To date, every major sports league collects data with manual input as part of the process, creating anywhere from 5 to 30 seconds of lag, D’Auria estimated. Auto-eventing would turn that into sub-second latency. That will fuel downstream media and consumer products, such as more customized broadcast options.

While all fans used to receive the same broadcast through linear TV, the advent of digital streaming has enabled more fan choice. Second Spectrum helped pioneer data-driven simulcasts through its ClipperVision product, which offers multiple languages as well as options catered to segments of the audience. ESPN used the underlying technology to help create its Marvel-themed alternate broadcast two years ago. NBA League Pass will now implement Second Spectrum augmentation in its offerings.

“We think the future of sports broadcast is personalized.
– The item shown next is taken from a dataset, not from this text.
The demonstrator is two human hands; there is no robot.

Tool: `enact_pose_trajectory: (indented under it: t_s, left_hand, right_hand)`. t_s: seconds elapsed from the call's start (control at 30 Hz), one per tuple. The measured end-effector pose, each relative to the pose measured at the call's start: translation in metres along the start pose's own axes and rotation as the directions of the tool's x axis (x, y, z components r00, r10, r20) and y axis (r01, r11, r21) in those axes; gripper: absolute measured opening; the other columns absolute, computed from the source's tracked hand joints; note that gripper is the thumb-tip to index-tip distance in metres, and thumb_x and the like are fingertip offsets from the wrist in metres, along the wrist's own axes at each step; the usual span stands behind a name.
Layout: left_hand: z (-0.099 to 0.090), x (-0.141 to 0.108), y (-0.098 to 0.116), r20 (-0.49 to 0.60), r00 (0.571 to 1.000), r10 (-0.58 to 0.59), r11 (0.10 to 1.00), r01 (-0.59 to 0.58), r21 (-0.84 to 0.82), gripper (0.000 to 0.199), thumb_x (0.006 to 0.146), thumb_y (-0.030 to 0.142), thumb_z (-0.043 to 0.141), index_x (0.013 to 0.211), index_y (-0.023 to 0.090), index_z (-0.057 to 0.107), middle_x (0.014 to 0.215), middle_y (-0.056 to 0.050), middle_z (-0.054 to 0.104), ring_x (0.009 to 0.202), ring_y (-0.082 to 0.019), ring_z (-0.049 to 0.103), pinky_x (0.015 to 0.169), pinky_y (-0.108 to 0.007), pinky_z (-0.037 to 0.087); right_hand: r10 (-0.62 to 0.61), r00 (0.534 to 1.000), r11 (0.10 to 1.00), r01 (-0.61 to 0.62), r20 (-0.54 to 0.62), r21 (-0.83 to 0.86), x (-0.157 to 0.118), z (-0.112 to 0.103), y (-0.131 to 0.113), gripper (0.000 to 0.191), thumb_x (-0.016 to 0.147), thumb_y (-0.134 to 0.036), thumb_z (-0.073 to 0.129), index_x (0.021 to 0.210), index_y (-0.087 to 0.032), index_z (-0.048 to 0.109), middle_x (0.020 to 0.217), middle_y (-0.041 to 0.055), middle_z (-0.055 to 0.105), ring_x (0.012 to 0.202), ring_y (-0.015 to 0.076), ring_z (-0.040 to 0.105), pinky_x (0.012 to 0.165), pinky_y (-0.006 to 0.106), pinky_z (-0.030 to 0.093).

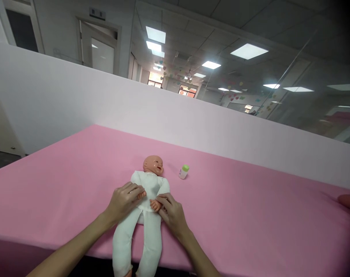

I think ClipperVision was a huge step in that direction where at times we've delivered multiple different augmented live views,” D’Auria said, mentioning options for deep analysis, playful graphics and the first Kids Cast. “We start to target different segments and show different ways to engage with the game in a live environment.”

It harkens the message that former ESPN and NFL Network CEO Steve Bornstein shared at said at Sports Business Journal’s Dealmakers conference in 2021.

“It is the future, I think, of consumption,’’ Bornstein, now Genius Sports president of North America, said at the time. “I can get pretty philosophical with you on this one. To me, it's going from one-to-many to one-to-one in distribution of sports content. The feed will be customized, and you'll watch the same game I'll see and see different things, based on your interests and priorities, versus what I would see. Second Spectrum will be the vehicle in which it's delivered.”